Source records:
********
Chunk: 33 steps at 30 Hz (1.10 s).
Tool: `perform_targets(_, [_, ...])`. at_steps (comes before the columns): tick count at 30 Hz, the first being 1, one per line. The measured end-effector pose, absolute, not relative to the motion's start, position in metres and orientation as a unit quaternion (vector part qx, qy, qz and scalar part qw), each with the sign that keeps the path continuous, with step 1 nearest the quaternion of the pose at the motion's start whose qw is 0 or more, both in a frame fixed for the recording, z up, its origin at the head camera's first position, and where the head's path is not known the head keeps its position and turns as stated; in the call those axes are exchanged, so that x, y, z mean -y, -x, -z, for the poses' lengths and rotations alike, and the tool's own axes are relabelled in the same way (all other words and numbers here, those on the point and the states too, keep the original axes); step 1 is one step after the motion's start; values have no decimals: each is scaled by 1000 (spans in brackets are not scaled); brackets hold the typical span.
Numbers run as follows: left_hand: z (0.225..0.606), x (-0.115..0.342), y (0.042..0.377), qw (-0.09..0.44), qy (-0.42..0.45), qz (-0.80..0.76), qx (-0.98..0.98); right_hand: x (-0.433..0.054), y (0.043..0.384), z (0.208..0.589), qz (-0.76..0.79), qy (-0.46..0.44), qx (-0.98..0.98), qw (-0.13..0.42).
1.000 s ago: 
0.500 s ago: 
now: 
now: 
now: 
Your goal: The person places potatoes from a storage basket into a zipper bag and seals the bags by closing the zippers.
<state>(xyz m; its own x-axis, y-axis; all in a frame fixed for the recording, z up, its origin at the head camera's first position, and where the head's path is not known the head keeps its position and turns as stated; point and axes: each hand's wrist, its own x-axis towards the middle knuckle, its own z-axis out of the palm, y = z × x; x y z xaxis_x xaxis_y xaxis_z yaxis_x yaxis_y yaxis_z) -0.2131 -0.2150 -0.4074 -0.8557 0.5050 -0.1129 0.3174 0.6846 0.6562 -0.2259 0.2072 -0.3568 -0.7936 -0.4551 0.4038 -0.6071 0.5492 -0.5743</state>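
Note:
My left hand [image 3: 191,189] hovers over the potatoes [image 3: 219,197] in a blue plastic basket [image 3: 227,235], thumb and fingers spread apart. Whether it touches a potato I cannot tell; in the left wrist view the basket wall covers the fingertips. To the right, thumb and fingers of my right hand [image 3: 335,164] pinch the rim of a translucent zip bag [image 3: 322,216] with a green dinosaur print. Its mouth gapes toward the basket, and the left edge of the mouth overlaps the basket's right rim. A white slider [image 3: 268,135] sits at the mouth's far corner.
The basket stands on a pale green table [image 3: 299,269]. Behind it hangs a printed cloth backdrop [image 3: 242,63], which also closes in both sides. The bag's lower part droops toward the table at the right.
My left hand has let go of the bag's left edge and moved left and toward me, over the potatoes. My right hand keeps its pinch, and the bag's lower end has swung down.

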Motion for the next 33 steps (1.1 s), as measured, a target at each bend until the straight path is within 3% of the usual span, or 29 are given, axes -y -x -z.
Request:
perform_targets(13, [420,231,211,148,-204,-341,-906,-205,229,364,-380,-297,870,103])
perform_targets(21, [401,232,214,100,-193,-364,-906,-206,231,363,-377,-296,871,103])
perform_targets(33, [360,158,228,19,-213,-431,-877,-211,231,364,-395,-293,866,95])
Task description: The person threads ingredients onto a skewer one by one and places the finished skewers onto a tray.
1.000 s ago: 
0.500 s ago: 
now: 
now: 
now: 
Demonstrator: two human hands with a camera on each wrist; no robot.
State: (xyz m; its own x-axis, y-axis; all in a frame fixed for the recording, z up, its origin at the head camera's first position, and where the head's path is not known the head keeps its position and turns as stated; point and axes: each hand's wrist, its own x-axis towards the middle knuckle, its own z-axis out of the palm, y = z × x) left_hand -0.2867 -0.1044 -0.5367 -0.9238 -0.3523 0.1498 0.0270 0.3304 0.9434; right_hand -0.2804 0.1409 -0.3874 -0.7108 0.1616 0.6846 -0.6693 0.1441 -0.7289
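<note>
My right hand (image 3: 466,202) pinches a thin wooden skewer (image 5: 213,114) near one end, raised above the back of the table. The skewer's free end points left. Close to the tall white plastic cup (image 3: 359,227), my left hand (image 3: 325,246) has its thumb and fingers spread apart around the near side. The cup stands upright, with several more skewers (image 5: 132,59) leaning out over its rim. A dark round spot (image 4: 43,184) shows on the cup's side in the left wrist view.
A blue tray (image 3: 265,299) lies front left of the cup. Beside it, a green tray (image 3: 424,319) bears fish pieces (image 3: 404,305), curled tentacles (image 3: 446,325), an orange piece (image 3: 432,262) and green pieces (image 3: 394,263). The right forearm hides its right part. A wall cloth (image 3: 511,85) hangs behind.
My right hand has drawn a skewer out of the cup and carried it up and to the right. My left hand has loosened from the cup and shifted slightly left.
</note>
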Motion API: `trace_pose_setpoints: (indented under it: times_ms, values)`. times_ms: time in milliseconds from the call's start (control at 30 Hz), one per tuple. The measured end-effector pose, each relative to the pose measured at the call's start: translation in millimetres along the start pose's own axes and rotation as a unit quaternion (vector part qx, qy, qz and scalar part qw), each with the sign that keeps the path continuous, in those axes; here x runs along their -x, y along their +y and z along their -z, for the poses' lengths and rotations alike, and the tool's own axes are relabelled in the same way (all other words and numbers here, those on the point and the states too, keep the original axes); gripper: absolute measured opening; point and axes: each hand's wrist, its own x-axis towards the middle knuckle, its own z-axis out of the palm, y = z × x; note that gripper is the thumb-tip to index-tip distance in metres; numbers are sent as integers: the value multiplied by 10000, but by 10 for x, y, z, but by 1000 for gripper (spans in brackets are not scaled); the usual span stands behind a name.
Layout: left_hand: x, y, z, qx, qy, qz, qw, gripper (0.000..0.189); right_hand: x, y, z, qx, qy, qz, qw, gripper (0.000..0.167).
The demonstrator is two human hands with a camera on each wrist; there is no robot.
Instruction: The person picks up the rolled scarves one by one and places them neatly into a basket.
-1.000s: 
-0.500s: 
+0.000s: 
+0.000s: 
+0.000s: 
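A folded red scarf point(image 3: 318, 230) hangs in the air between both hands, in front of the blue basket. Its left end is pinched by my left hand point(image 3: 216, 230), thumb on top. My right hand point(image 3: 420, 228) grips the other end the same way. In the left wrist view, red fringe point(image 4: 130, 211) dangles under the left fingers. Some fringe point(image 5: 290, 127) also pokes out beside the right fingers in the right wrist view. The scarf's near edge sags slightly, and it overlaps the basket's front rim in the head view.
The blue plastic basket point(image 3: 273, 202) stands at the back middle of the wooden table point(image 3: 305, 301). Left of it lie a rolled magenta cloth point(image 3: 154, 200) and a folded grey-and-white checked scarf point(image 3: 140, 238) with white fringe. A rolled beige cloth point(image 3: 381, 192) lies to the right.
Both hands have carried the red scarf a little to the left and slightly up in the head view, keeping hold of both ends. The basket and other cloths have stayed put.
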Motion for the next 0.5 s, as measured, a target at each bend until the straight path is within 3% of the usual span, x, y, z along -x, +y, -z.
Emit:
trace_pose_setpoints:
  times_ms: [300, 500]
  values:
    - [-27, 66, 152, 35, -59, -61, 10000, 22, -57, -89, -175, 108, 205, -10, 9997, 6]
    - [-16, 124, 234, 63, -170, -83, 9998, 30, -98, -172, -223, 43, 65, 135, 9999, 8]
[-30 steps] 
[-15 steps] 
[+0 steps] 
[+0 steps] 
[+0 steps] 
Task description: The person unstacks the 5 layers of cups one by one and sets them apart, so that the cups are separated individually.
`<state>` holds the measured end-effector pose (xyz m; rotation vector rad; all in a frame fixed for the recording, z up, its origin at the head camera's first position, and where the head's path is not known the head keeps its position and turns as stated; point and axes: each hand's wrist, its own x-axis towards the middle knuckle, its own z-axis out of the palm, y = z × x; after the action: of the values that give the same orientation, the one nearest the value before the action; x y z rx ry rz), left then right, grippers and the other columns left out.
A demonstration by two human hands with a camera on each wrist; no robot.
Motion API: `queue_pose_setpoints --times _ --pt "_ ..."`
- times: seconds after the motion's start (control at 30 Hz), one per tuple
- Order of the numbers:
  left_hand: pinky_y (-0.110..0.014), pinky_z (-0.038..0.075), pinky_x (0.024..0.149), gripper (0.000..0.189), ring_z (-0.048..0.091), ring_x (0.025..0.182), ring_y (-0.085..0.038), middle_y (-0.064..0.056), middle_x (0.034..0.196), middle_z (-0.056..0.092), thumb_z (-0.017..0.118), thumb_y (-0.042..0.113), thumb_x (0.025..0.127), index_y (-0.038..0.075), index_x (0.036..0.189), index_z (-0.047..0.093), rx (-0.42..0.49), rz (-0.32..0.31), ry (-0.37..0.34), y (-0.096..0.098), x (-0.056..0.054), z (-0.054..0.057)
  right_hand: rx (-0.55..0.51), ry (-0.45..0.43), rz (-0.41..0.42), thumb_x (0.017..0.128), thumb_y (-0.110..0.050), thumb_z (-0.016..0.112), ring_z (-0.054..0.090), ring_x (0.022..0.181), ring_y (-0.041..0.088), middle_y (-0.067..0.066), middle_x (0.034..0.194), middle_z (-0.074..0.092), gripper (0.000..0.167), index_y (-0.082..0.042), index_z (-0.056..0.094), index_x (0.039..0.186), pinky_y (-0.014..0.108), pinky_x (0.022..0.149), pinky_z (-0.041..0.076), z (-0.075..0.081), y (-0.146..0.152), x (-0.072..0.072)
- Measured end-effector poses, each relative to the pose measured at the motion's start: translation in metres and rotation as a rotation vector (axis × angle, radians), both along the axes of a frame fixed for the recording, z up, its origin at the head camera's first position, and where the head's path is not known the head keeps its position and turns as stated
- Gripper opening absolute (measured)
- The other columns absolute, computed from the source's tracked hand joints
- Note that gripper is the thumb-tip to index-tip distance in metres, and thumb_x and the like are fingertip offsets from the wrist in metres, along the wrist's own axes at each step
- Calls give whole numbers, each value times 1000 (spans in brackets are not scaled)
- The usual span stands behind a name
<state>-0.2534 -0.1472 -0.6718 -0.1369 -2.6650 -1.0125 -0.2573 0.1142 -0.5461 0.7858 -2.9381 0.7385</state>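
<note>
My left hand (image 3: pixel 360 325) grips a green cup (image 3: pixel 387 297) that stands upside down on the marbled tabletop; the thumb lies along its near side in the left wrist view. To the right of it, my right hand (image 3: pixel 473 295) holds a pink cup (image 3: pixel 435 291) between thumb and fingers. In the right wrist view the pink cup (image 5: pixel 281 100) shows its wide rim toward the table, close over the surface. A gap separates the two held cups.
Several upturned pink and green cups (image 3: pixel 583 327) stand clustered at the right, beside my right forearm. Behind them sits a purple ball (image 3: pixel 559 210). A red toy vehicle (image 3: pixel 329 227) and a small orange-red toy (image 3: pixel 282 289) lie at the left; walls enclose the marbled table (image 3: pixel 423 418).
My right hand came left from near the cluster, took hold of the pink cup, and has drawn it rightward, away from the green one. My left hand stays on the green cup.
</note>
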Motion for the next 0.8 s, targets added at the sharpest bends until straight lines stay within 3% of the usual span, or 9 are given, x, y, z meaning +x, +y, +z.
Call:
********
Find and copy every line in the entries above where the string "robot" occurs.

Demonstrator: two human hands with a camera on each wrist; no robot.
The demonstrator is two human hands with a camera on each wrist; there is no robot.
A demonstration by two human hands with a camera on each wrist; no robot.

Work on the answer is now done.